While Tamiflu is effective at decreasing the amount of virus in a person’s body, and therefore lowering the risk of any onward transmission and the chances the virus has to mutate, it works best when given as early as possible within 48 hours of the onset of symptoms. Getting a prescription filled in that timeframe could prove challenging for farm workers, who often live in remote places and may not have transportation to reach medical care.

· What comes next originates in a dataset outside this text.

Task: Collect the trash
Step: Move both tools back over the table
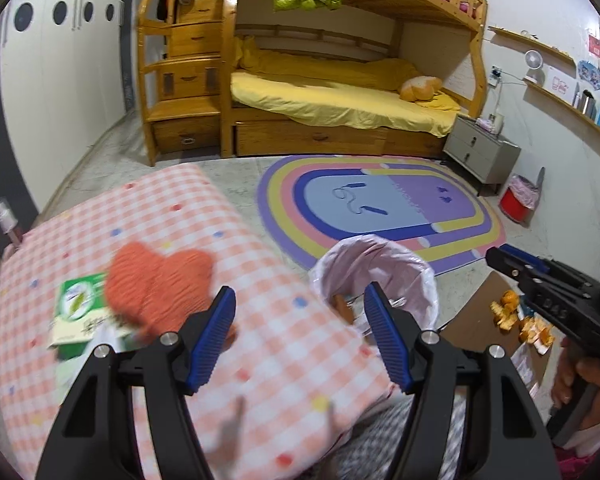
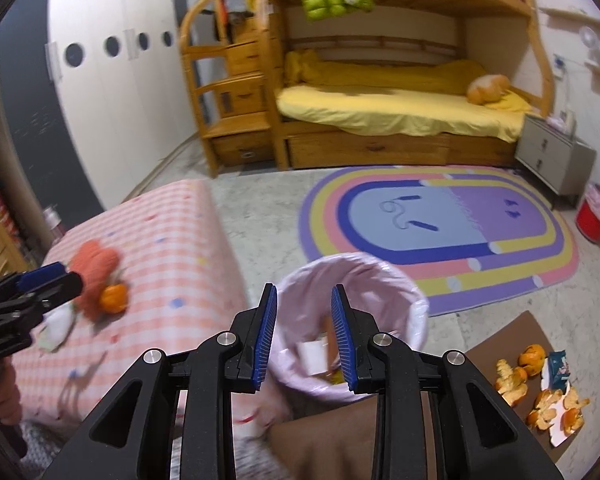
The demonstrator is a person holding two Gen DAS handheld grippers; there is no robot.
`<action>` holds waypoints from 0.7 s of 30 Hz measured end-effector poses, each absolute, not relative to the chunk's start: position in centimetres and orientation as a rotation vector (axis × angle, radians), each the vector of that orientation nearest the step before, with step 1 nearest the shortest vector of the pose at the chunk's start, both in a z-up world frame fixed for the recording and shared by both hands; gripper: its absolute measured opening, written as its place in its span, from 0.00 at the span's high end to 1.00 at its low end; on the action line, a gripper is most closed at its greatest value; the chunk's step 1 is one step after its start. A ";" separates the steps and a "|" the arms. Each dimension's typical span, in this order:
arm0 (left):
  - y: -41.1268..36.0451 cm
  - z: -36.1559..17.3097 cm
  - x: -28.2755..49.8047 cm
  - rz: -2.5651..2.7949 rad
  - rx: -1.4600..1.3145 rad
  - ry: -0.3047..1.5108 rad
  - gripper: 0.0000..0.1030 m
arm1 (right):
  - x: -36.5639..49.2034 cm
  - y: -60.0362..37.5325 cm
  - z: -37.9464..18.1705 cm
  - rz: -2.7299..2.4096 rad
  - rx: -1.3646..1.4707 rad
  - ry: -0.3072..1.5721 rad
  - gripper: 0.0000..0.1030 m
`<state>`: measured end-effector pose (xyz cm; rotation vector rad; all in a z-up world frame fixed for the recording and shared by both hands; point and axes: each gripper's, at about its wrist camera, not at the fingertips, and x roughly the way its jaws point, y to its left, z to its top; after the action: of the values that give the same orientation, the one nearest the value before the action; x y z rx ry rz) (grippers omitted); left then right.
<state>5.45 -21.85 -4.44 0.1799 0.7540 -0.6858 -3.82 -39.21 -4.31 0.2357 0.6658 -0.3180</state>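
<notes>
A bin with a pale pink liner [image 1: 374, 276] [image 2: 354, 308] stands on the floor beside the pink checked bed; it holds scraps and a white piece. My left gripper [image 1: 300, 320] is open and empty above the bed edge, next to the bin. My right gripper [image 2: 304, 320] is open and empty, right above the bin's mouth. On the bed lie an orange heart cushion [image 1: 160, 284] [image 2: 94, 276], a green and white packet [image 1: 78, 312] and an orange [image 2: 114, 298]. Orange peels [image 2: 540, 388] [image 1: 520, 320] and a teal wrapper [image 2: 560, 368] lie on a brown board.
A rainbow rug [image 1: 380, 208] covers the floor beyond the bin. A wooden bunk bed [image 1: 340, 100] with yellow bedding stands at the back, a grey nightstand [image 1: 480, 152] and a red bin [image 1: 518, 200] to its right. White wardrobe at left.
</notes>
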 end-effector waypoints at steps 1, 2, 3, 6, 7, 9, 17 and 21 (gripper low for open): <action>-20.8 -4.4 5.0 -0.660 0.186 0.747 0.37 | -3.8 -38.5 -4.2 -0.302 0.231 0.671 0.71; -20.2 -4.4 4.8 -0.644 0.189 0.747 0.37 | -3.7 -37.4 -4.0 -0.277 0.223 0.678 0.71; -19.3 -4.4 4.6 -0.620 0.192 0.748 0.37 | -3.5 -36.7 -3.9 -0.264 0.216 0.684 0.71; -16.4 -4.7 4.0 -0.561 0.174 0.755 0.36 | -3.3 -34.0 -3.6 -0.180 0.201 0.688 0.71; -15.3 -4.8 3.9 -0.538 0.165 0.759 0.36 | -3.2 -33.0 -3.3 -0.140 0.201 0.678 0.71; -13.3 -5.1 4.0 -0.498 0.152 0.770 0.35 | -2.5 -30.8 -3.1 -0.085 0.177 0.685 0.71; -6.0 -6.4 4.7 -0.326 0.086 0.817 0.32 | 0.3 -25.4 -3.6 0.014 0.104 0.731 0.64; -3.3 -7.0 5.3 -0.271 0.065 0.828 0.23 | 2.0 -23.4 -3.9 0.044 0.054 0.737 0.58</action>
<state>5.26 -3.33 -7.00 0.0651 0.8282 -0.2712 1.98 -23.35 -3.88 0.0537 0.7373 0.0442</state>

Public health authorities in states like Michigan and Colorado have been especially successful at making inroads with farmers, allowing them to carry out these kinds of studies in collaboration with the CDC. Other states, like California, where nearly half of the confirmed human cases have been reported in the last few weeks, have not yet indicated whether they will be conducting serological work of their own.

The CDC said it is continuing to try to learn more about the extent to which H5N1 has caused unnoticed infections among people working closely with cows, in any way it can. In September, at the annual conference of the American Association of Bovine Practitioners in Columbus, Ohio, about 150 veterinarians provided blood samples to be tested for evidence of H5N1 antibodies.